Illinois state bar exam results have been released, and, like much of the rest of the country, the state saw a decline in the percentage of students that passed the test. According to the Chicago Daily Law Bulletin, for first-time takers who took the exam in July 2014, the pass rate dropped 4.3 points from the 2013 scores to an 80.9 percent pass rate.
In fact, a decline is actually expected for the 2015 exam, since Illinois is raising the minimum score required to pass the bar exam. Many protest the increase in this threshold. Dean Harold J. Krent of IIT Chicago-Kent College of Law stated, "I've seen no compelling reasons for the state board to raise the cut score, particularly because the pass rate independently has gone down. I'm very concerned that the Illinois bar should only raise the cut score (the minimum score) if it has a compelling reason. And I have not heard that compelling reason."

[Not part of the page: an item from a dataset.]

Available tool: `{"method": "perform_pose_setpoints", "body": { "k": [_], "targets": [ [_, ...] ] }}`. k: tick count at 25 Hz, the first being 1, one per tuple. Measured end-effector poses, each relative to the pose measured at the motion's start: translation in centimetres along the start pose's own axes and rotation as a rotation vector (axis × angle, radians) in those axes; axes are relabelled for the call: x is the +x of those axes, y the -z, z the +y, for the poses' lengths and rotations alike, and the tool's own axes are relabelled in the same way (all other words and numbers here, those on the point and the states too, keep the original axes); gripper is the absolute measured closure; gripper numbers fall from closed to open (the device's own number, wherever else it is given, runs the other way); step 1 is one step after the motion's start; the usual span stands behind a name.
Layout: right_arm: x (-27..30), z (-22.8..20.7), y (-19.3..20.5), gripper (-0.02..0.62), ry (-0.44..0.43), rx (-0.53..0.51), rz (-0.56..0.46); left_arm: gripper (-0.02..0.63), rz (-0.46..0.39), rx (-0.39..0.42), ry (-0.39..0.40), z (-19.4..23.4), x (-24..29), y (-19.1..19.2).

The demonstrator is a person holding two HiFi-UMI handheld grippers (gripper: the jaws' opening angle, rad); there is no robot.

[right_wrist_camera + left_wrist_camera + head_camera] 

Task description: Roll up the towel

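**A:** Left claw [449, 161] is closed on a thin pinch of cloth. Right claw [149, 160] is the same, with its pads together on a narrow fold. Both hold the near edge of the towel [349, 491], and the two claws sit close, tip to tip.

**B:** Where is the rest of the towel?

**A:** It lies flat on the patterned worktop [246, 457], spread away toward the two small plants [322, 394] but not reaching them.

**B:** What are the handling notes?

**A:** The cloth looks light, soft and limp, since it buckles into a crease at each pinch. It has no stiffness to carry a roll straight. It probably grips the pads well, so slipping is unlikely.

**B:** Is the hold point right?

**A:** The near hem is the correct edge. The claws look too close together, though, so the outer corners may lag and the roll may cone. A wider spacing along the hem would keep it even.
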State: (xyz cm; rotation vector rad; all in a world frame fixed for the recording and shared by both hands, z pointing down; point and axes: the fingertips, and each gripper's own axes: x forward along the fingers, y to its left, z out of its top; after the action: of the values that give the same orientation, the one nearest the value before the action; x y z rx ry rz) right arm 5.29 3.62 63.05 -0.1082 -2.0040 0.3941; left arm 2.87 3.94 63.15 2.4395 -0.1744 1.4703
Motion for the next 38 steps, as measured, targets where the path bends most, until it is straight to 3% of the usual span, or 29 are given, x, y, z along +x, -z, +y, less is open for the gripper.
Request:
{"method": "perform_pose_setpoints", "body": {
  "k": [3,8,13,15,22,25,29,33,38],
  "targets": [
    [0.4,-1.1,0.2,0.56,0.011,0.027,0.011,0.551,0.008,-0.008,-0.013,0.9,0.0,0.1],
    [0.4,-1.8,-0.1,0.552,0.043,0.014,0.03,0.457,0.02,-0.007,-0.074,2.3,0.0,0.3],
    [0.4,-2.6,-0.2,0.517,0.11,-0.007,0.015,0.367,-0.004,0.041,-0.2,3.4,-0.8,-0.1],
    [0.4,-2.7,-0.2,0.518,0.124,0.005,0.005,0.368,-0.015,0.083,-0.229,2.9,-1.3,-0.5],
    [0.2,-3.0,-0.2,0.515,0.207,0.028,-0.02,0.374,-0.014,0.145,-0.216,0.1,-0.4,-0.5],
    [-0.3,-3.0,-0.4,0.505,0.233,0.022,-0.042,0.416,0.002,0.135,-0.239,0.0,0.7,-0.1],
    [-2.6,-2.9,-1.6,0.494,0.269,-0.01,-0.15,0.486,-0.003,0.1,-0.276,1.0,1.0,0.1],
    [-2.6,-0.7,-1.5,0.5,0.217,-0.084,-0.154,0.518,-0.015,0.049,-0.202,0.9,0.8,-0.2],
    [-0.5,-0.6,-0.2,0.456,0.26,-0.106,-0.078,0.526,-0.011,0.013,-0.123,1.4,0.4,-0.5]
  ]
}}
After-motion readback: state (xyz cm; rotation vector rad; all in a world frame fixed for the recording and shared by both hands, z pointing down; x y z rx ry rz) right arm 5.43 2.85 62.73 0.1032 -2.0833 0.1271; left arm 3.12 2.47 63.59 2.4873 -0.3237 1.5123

In 2009, the bar exam pass rate was 89 percent-the 2014 test saw nearly a 10 point decline since that time. The move to make the exam harder to pass is in part due to what the examiners feel is a decrease in exam-takers writing quality. Regina Kwan Peterson, the board's director of administration, said, "The bar exam essay graders in the board had some communications three or four years back, and they discussed how the quality of writing among bar applicants had deteriorated. We did see that it was possible to pass the bar exam with very low essay scores."